▸ WHAT TO PRODUCE:
When you write out the listing, keep each word exactly as it stands but include none of its images.

▸ ENTRIES SUPPLIED:
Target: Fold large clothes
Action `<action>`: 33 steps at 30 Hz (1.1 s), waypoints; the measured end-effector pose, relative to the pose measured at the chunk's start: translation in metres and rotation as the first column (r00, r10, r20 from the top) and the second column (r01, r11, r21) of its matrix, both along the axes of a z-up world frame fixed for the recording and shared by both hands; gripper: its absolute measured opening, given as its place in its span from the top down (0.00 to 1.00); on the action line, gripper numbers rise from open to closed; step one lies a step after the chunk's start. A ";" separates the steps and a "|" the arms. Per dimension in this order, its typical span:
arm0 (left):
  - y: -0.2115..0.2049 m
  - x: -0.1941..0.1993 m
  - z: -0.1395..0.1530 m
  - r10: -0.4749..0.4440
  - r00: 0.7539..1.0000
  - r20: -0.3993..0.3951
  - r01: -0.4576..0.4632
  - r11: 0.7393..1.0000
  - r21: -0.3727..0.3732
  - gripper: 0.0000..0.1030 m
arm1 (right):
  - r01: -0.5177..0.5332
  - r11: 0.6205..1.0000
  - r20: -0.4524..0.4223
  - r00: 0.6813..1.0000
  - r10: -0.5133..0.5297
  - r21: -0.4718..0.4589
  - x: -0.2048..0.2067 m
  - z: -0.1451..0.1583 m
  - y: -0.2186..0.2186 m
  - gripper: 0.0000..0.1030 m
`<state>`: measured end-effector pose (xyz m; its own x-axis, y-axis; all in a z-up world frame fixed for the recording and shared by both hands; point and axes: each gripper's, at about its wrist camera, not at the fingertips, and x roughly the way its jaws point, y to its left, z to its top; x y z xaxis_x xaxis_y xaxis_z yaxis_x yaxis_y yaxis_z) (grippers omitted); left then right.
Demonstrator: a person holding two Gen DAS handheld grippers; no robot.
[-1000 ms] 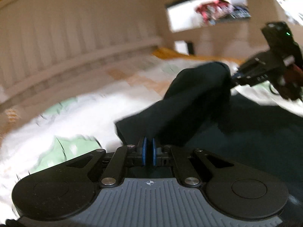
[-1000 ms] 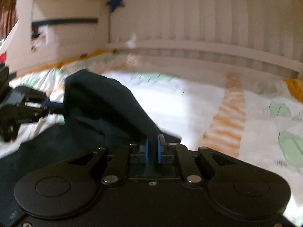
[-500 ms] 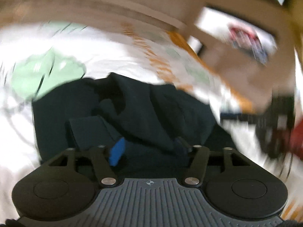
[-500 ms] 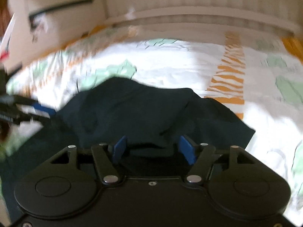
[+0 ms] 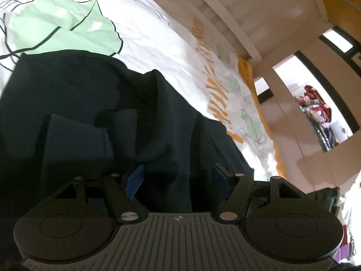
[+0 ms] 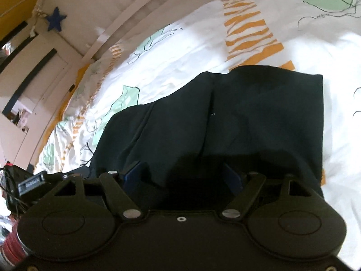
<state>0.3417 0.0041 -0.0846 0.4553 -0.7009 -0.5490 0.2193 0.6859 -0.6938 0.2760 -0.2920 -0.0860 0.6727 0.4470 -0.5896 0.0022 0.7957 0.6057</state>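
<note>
Left wrist: one dark garment (image 5: 94, 113), one bedsheet (image 5: 158, 45).

We see left gripper (image 5: 178, 178): black arms, blue pads, grey ribbed plate with a tiny cross mark, silver screws | right gripper (image 6: 182, 176): all black, two round discs, blue pads, silver screws

Garment (image 5: 94, 103) on the bedspread (image 5: 158, 43), headboard (image 6: 126, 6) behind, both grippers just above garment
</note>
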 end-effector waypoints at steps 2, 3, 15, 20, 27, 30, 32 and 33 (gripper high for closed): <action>-0.002 0.002 -0.001 0.007 1.000 -0.010 -0.007 1.000 -0.006 0.56 | 0.010 0.999 0.016 1.000 -0.010 -0.031 -0.001 0.004 0.003 0.39; -0.003 0.004 0.000 0.009 1.000 0.004 -0.009 1.000 -0.008 0.69 | 0.012 0.999 0.023 1.000 -0.010 -0.051 -0.001 0.006 0.004 0.46; 0.025 -0.003 0.033 0.045 0.973 0.227 -0.072 0.991 0.112 0.94 | 0.044 0.978 0.224 0.974 0.003 -0.204 -0.009 0.035 0.022 0.78; 0.032 -0.013 -0.006 0.016 0.993 0.120 -0.040 0.978 0.203 0.89 | 0.039 0.967 0.070 0.997 -0.022 -0.250 -0.006 -0.011 0.020 0.69; 0.032 -0.036 0.020 0.031 0.973 0.227 -0.096 0.955 0.282 0.72 | 0.101 0.947 0.140 0.988 -0.060 -0.306 -0.022 0.008 0.024 0.38; 0.026 -0.044 0.036 0.022 0.961 0.276 -0.112 0.943 0.315 0.57 | 0.130 0.928 0.227 0.973 -0.051 -0.349 -0.035 0.025 0.035 0.36; 0.025 -0.050 0.043 0.012 0.958 0.288 -0.110 0.938 0.328 0.56 | 0.115 0.924 0.256 0.966 -0.019 -0.365 -0.036 0.031 0.048 0.34; 0.024 -0.053 0.045 0.007 0.958 0.286 -0.109 0.933 0.343 0.55 | 0.099 0.923 0.265 0.964 0.004 -0.373 -0.033 0.034 0.055 0.31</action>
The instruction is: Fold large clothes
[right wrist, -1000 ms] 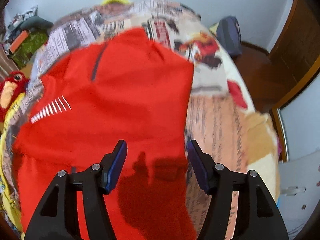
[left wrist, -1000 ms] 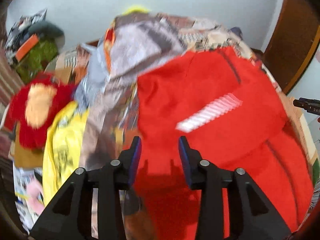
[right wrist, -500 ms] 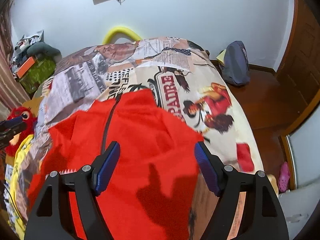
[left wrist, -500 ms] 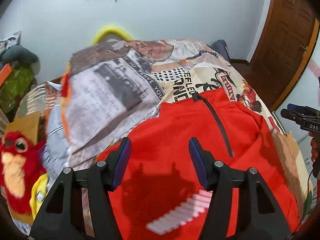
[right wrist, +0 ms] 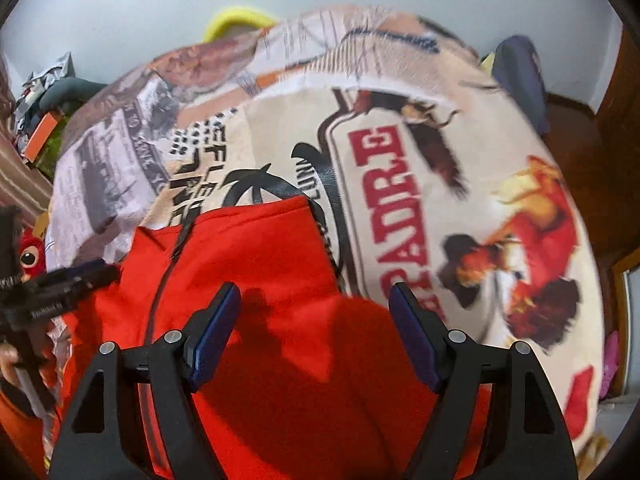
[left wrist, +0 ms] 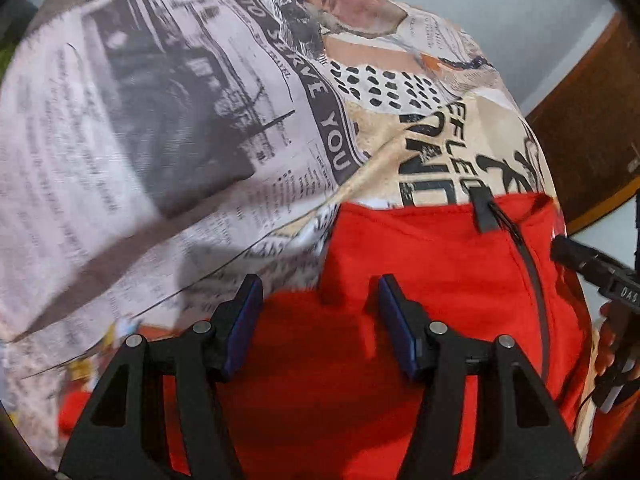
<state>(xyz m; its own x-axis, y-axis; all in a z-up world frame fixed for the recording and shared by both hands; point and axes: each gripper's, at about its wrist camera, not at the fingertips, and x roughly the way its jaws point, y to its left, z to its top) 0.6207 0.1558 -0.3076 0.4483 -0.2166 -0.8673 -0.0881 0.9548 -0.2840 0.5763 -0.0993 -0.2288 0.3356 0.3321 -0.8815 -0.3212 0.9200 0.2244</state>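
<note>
While both grippers hover over red garment (left wrist: pixel 420 264), nothing is gripped: left gripper (left wrist: pixel 320 312) spread, right gripper (right wrist: pixel 314 320) spread. Garment lies on printed bedspread (left wrist: pixel 160 120), dark zip (left wrist: pixel 534 280) running down from its far edge. Advice: seize matching corners of garment's near side, lift evenly, avoid catching bedspread. Fabric soft, matte, lightly creased.

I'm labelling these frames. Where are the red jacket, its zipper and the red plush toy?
red jacket (left wrist: pixel 432 256), left wrist view, chest fabric.
zipper (right wrist: pixel 158 296), right wrist view, dark track.
red plush toy (right wrist: pixel 29 254), right wrist view, eye.
</note>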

▸ ANSWER FOR THE TASK:
Target: Fold large clothes
Action `<action>`: 33 steps at 30 Hz (1.1 s), waypoints; the measured end-effector pose, relative to the pose measured at the chunk's start: translation in metres and rotation as the first column (r00, r10, r20 from the top) and the second column (r01, r11, r21) of its matrix, both along the axes of a z-up world frame fixed for the recording and shared by both hands; gripper: its absolute measured opening, given as its place in its span from the top down (0.00 to 1.00); on the action line, gripper numbers rise from open to closed; step one lies a step after the chunk's start. A ";" separates the steps and a "|" the arms. Per dimension in this order, its typical span:
arm0 (left):
  - y: -0.2115..0.2049 m
  - x: -0.1941..0.1993 m
  - z: -0.1395..0.1530 m
  - r10: -0.4749..0.4440
  - r00: 0.7539..1.0000
  - r20: -0.3993..0.3951
  - r01: -0.4576..0.4632
  - r11: 0.7393..1.0000
  - r21: -0.3727..0.3732
  - gripper: 0.0000..0.1030 m
arm1 (right):
  - r01: -0.5177..0.5332
  - r11: 0.6205..1.0000
  - r20: -0.4524..0.4223
  - r00: 0.6813..1.0000
  - r10: -0.5133..0.5297
  - r21: -0.4718..0.4589
  - x: -0.2048..0.2067 m
  - z: -0.1451..0.1583 m
  - y: -0.2186..0.2186 m
  - gripper: 0.0000..0.1030 m
`<state>`: measured end-effector pose (xyz m; its own x-axis, y-axis; all in a z-up world frame fixed for the recording and shared by both hands; point and axes: each gripper's, at about its wrist camera, not at the fingertips, and x roughly the way its jaws point, y to its left, z to its top; x y z xaxis_x xaxis_y xaxis_z yaxis_x yaxis_y yaxis_z) (grippers omitted); left then right.
Demonstrator: a person holding two Gen DAS handheld grippers; no robot.
[-1000 ms] 
[-1000 ms] 
[-500 ms] 
[-500 ms] 
[+0 ms] 
[+0 ms] 
<state>0.3417 0.0041 -0.0846 0.4553 -0.7009 -0.5490 0.2193 0.6859 -0.6938 0.2760 -0.2920 -0.0860 0.6727 0.4470 -0.5896 0.0022 0.7957 0.6057</state>
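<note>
Left wrist: one dark garment (image 5: 94, 113), one bedsheet (image 5: 158, 45).

We see left gripper (image 5: 178, 178): black arms, blue pads, grey ribbed plate with a tiny cross mark, silver screws | right gripper (image 6: 182, 176): all black, two round discs, blue pads, silver screws

Garment (image 5: 94, 103) on the bedspread (image 5: 158, 43), headboard (image 6: 126, 6) behind, both grippers just above garment
</note>
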 end-effector waypoints at steps 2, 3, 15, 20, 27, 30, 32 and 33 (gripper high for closed): <action>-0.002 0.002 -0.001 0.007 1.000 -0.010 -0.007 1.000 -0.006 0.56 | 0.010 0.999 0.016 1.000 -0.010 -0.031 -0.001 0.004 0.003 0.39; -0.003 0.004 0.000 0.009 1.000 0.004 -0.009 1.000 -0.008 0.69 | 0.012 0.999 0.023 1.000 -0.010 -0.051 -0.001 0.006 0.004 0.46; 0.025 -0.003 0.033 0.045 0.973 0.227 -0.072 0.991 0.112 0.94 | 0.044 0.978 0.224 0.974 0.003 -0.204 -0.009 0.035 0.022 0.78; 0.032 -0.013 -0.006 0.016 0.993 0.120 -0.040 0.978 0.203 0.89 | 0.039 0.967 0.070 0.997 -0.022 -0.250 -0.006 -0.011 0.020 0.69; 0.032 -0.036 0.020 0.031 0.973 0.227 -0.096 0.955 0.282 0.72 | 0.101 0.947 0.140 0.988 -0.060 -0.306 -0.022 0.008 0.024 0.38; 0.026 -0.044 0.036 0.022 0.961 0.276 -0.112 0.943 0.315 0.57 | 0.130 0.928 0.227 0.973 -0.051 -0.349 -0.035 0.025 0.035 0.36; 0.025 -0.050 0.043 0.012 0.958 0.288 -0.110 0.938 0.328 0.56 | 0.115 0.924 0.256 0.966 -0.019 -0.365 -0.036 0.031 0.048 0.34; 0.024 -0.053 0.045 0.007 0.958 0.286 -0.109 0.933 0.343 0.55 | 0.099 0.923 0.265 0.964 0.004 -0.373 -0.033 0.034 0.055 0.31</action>
The instruction is: Fold large clothes
[right wrist, -1000 ms] 
[left wrist, -1000 ms] 
[right wrist, -500 ms] 
[left wrist, -500 ms] 
[right wrist, +0 ms] 
[left wrist, +0 ms] 
<state>(xyz m; its own x-axis, y-axis; all in a z-up world frame fixed for the recording and shared by both hands; point and axes: each gripper's, at about its wrist camera, not at the fingertips, and x roughly the way its jaws point, y to its left, z to its top) 0.6207 0.1558 -0.3076 0.4483 -0.2166 -0.8673 -0.0881 0.9548 -0.2840 0.5763 -0.0993 -0.2288 0.3356 0.3321 -0.8815 -0.3212 0.9200 0.2244</state>
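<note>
While both grippers hover over red garment (left wrist: pixel 420 264), nothing is gripped: left gripper (left wrist: pixel 320 312) spread, right gripper (right wrist: pixel 314 320) spread. Garment lies on printed bedspread (left wrist: pixel 160 120), dark zip (left wrist: pixel 534 280) running down from its far edge. Advice: seize matching corners of garment's near side, lift evenly, avoid catching bedspread. Fabric soft, matte, lightly creased.

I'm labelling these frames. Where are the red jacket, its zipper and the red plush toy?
red jacket (left wrist: pixel 432 256), left wrist view, chest fabric.
zipper (right wrist: pixel 158 296), right wrist view, dark track.
red plush toy (right wrist: pixel 29 254), right wrist view, eye.
</note>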

There is nothing further to the answer.